Cullerin
The Cullerin wind project is located in NSW, Australia, about 60 km NE of Canberra and 200 km SW of Sydney. At first glance it isn’t particularly remarkable. There’s 15 2.0 mw turbines, fairly tightly packed on a rise of about 130 m above the surrounding terrain. The area is sparsely populated, with maybe 50 people living within 5 km (the red line below) of any of its turbines. 
The only reason I’m even mentioning Cullerin is that it has produced a remarkable number of complaints, directly contributing to an audit announced by the NSW government, a slowdown in wind project approvals , some of the strictest noise limits in existence and a bill introduced in the Australian Senate.
One Patina Schneider took it upon herself to run a survey of everyone within (more or less) 10 km of the project. Her results, published in August of 2012, are telling. To sum them up:
“73% of all residences out to 5km returned the survey with 85.7% of households indicating
that noise is present at their residence and property during the day and/or night, with 78.5%
of households reporting sleep disturbance from the noise generated by the wind energy
development.”
Here’s a timeline:
- July 2009 – project becomes operational
- Complaints started immediately
- February 2012 – audit announced
- August 2012 – Schneider’s first survey
- September 2012 – Senate bill introduced
- November 2012 – audit results released to the developers, NOT to the public
- August 2013 – Schneider’s follow-up survey published
Schneider’s follow-up survey added questions about whether or not the neighbors had complained to anyone. It turns out they had, an estimated 322 times, to just about everyone: the developer, their doctors, the local MP’s, the planning department etc. Certainly the authorities were aware of the problems at Cullerin. Problems which sadly continue to this day.
Chapman
OK, so Cullerin’s a mess. How does Chapman come into this? In March 2013 he published a study purporting to conclusively demonstrate that the complaints about noise are due to Nocebo effects, and not to the actual noise. The centerpiece of that study was his Table 1, which showed the almost-complete agreement between noise complaints and anti-wind-activist activity in the area for all 49 wind projects then in Australia. That table includes Cullerin (thankfully clickable):
The columns are: Name/Location/Developer, Size, Date, People Within 5 km, Complaints?, # of Complaints, Local Anti-Wind Activity. Note the obvious – he has Cullerin listed as having had NO COMPLAINTS! Maybe he asked the wrong people. Maybe the people he asked lied to him. Maybe there was no anti-wind activity there and having complaints would destroy his hypothesis.

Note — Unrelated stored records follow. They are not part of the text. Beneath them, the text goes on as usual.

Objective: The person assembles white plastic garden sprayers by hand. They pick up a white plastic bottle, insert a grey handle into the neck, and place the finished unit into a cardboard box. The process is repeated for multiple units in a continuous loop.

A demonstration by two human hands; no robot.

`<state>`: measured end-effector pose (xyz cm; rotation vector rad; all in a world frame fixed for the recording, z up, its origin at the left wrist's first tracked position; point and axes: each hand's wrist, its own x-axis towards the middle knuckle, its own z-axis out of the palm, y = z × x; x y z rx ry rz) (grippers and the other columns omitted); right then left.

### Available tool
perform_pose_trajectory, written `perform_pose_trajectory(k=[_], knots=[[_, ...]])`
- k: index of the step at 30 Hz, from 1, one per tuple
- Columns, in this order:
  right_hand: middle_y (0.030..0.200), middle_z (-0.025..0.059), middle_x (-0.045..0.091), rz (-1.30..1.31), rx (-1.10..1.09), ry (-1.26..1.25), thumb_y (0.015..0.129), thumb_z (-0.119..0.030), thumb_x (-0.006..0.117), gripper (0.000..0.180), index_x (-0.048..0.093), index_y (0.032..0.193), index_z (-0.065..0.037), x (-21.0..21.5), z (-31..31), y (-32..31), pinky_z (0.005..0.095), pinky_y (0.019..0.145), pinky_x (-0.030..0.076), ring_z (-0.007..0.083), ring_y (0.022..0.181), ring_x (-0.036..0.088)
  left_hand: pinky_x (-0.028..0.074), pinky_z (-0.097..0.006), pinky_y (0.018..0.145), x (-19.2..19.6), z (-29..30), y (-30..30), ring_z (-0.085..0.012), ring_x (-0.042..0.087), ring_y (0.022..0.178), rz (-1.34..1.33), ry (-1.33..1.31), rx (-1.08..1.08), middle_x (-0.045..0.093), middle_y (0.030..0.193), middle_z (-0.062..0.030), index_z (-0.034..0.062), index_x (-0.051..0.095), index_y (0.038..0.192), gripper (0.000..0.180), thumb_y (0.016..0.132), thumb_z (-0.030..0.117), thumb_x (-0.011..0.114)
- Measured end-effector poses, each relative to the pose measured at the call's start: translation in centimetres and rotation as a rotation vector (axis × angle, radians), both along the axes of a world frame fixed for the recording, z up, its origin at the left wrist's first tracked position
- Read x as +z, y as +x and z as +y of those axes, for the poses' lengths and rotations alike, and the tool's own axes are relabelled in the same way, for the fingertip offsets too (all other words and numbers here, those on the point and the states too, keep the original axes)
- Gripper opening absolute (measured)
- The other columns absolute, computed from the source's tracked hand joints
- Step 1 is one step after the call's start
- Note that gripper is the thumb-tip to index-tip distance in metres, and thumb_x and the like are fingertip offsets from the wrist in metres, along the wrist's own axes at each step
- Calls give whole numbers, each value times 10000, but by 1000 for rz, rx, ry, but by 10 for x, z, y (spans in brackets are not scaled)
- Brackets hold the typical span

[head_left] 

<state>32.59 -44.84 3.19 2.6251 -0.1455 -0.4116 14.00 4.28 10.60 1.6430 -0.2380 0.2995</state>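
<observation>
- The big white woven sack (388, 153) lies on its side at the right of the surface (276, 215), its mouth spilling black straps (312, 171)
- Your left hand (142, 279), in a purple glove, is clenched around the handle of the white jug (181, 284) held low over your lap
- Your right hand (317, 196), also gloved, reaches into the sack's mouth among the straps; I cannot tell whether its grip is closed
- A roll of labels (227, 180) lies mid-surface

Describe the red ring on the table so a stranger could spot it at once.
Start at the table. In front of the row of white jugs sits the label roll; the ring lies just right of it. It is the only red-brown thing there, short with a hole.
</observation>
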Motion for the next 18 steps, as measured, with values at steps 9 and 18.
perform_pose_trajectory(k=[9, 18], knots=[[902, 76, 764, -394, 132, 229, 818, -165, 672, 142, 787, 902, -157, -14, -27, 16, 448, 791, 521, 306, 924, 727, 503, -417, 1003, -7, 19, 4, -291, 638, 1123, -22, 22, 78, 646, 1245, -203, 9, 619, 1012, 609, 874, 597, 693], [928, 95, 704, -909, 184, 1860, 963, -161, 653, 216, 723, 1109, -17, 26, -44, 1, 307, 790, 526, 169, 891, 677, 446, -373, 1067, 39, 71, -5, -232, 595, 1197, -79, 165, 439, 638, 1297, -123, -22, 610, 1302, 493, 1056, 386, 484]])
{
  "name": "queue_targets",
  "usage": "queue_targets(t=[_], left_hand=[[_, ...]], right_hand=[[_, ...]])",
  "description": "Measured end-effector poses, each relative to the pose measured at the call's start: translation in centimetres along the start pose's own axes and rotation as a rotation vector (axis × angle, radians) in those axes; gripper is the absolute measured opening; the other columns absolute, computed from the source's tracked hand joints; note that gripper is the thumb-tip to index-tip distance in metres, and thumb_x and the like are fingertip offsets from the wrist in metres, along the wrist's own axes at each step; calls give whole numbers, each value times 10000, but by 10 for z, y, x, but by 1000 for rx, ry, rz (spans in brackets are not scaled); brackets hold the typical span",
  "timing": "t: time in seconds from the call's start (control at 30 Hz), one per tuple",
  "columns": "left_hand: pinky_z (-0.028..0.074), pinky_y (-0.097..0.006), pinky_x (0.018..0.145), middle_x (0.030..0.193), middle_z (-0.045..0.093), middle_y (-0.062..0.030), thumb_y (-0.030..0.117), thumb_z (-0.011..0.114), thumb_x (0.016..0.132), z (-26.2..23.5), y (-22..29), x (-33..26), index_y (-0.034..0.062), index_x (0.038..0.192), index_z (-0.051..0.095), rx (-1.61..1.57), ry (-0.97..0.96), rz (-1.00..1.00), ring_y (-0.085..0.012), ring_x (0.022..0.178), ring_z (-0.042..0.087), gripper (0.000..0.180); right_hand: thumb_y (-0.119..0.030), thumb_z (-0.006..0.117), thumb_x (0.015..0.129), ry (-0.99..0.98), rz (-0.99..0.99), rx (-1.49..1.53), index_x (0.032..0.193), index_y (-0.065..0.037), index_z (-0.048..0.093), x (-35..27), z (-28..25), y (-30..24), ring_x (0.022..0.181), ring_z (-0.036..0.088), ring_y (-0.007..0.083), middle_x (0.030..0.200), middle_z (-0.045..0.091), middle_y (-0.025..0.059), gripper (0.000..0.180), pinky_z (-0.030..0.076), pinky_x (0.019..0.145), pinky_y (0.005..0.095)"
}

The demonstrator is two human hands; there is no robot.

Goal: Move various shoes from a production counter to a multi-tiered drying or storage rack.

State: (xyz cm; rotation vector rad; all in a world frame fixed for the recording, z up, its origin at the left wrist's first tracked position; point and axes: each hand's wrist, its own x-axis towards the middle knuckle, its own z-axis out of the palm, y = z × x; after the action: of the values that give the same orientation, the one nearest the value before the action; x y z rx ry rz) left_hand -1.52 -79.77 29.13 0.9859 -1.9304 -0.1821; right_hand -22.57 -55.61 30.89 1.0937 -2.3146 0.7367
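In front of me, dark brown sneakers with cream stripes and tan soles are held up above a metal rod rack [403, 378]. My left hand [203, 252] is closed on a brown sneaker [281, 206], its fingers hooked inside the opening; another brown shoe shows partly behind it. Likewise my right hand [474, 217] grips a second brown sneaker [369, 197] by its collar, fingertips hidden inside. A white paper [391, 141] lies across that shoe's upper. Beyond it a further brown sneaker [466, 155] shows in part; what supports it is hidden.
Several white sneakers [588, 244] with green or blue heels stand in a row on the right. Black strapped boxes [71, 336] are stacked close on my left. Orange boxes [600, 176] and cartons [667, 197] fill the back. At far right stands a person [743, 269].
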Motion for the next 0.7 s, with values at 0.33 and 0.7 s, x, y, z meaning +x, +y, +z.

This isn’t the first rending of this study. I critiqued it shortly after it came out, and additionally it has been thoroughly trashed by others with far more letters after their names than me: Hartman, McMurtry, Punch, Swinbanks, Rosenbloom among others. A common critique among these is that he made no serious attempt to go out into the field and find out what is actually going on. The mismatch between the reality of Cullerin and Chapman’s presentation of that reality is the result.
At best an error of this magnitude renders his entire study worthless, at least if you are actually interested in finding truth. At worst, it shows that Chapman is willing to change the data to fit his agenda. I’ll let my readers decide.